• Exercise details
Taking the line with "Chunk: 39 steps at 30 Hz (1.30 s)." as the first and the line with "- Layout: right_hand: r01" as the last, set down the lines below exactly, pictures excluded.

=== Dataset records ===

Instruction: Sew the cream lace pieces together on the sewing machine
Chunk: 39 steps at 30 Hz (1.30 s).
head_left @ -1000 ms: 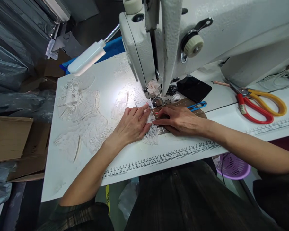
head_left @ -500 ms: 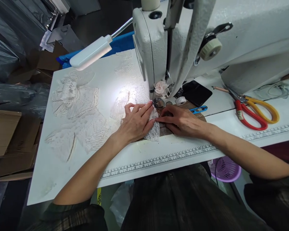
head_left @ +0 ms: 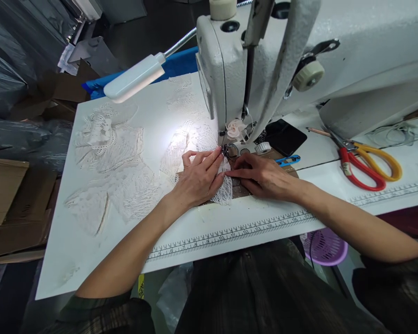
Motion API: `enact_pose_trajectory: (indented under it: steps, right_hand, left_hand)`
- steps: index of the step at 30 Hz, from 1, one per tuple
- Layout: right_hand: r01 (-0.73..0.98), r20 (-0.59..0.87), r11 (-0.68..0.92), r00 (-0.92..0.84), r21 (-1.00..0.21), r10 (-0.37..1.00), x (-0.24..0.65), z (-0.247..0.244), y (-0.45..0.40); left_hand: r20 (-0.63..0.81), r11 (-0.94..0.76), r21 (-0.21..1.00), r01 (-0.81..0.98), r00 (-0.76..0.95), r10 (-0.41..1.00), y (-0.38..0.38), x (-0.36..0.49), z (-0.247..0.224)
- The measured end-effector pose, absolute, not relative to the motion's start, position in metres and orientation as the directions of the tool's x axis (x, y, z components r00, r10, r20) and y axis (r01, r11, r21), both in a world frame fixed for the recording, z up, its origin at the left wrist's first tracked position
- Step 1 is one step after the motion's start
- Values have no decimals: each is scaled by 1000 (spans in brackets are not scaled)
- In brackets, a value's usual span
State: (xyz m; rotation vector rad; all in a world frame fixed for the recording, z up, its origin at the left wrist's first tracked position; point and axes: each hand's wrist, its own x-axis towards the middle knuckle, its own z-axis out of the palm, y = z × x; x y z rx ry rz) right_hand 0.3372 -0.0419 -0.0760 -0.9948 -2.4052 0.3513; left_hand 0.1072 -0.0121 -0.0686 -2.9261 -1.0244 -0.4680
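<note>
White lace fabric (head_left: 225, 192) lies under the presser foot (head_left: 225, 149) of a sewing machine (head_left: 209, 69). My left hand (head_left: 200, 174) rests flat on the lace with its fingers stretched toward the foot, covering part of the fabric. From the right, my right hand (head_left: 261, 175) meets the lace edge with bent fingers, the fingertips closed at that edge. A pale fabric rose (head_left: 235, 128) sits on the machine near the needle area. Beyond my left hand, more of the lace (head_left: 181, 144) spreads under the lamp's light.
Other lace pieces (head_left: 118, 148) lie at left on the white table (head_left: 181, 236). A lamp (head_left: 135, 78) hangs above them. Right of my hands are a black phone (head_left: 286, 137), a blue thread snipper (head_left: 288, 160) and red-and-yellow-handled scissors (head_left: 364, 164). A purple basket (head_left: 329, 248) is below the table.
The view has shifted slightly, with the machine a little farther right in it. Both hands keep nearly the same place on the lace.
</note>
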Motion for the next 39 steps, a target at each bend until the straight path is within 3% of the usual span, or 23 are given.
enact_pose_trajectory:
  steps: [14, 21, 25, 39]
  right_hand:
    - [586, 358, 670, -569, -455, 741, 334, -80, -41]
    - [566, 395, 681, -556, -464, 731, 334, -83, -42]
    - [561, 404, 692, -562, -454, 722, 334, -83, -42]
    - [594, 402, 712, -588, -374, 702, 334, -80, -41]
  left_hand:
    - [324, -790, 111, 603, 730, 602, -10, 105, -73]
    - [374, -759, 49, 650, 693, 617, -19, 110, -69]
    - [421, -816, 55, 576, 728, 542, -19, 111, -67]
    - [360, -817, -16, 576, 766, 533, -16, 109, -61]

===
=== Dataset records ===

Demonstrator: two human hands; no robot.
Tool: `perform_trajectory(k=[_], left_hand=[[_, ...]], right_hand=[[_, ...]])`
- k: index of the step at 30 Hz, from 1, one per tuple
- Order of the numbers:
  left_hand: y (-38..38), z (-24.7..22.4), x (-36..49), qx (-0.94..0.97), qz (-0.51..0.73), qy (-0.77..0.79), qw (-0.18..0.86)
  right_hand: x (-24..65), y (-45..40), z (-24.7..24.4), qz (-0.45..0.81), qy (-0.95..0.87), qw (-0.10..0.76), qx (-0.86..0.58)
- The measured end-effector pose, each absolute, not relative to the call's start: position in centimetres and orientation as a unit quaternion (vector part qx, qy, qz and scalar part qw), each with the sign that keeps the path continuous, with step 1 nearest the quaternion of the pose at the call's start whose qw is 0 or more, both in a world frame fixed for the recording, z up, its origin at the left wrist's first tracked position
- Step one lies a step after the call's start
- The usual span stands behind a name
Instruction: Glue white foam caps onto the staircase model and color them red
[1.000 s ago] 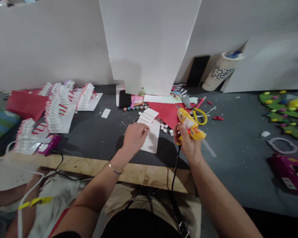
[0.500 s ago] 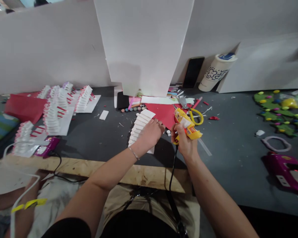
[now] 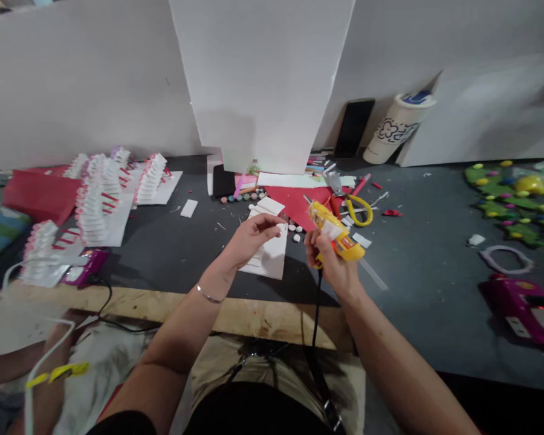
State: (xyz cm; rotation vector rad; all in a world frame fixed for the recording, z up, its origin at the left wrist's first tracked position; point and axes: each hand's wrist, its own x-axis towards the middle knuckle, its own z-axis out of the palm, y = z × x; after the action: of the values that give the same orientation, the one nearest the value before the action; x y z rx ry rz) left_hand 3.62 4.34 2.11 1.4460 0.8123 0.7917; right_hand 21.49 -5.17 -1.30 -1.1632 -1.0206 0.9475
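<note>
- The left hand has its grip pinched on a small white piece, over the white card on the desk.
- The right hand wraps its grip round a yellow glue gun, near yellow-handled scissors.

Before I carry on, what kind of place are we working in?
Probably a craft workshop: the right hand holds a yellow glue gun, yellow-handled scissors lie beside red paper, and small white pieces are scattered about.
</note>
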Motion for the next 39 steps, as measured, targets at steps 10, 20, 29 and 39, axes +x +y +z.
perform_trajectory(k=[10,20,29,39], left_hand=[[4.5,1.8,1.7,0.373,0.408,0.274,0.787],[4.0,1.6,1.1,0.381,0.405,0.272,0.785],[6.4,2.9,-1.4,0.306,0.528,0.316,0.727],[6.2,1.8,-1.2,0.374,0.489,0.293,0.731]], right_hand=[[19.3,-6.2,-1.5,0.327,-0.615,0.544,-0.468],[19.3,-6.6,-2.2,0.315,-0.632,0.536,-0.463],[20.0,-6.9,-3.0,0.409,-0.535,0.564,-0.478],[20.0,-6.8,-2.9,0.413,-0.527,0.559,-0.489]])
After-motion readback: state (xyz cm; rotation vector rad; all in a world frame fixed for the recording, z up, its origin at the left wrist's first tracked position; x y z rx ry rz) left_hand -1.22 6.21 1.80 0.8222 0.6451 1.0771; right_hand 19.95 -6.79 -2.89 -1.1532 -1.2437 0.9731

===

• Answer to this task
Chunk: 39 steps at 30 Hz (1.30 s).
head_left @ -1000 ms: 
head_left @ -500 ms: 
head_left @ +0 ms: 
Motion API: `enact_pose_trajectory: (indented under it: steps, right_hand, left_hand)`
- steps: index of the step at 30 Hz, from 1, one per tuple
- Layout: right_hand: r01 (-0.73..0.98), r20 (-0.59..0.87), r11 (-0.68..0.92), r00 (-0.92..0.84), r21 (-1.00..0.21), r10 (-0.37..1.00), x (-0.24..0.65), z (-0.247..0.244), y (-0.45..0.40); left_hand: r20 (-0.63..0.81), r11 (-0.94..0.76), r21 (-0.21..1.00), r01 (-0.81..0.98), r00 (-0.76..0.95), r10 (-0.41..1.00), y (-0.38..0.38), x (-0.36..0.49), z (-0.247..0.224)

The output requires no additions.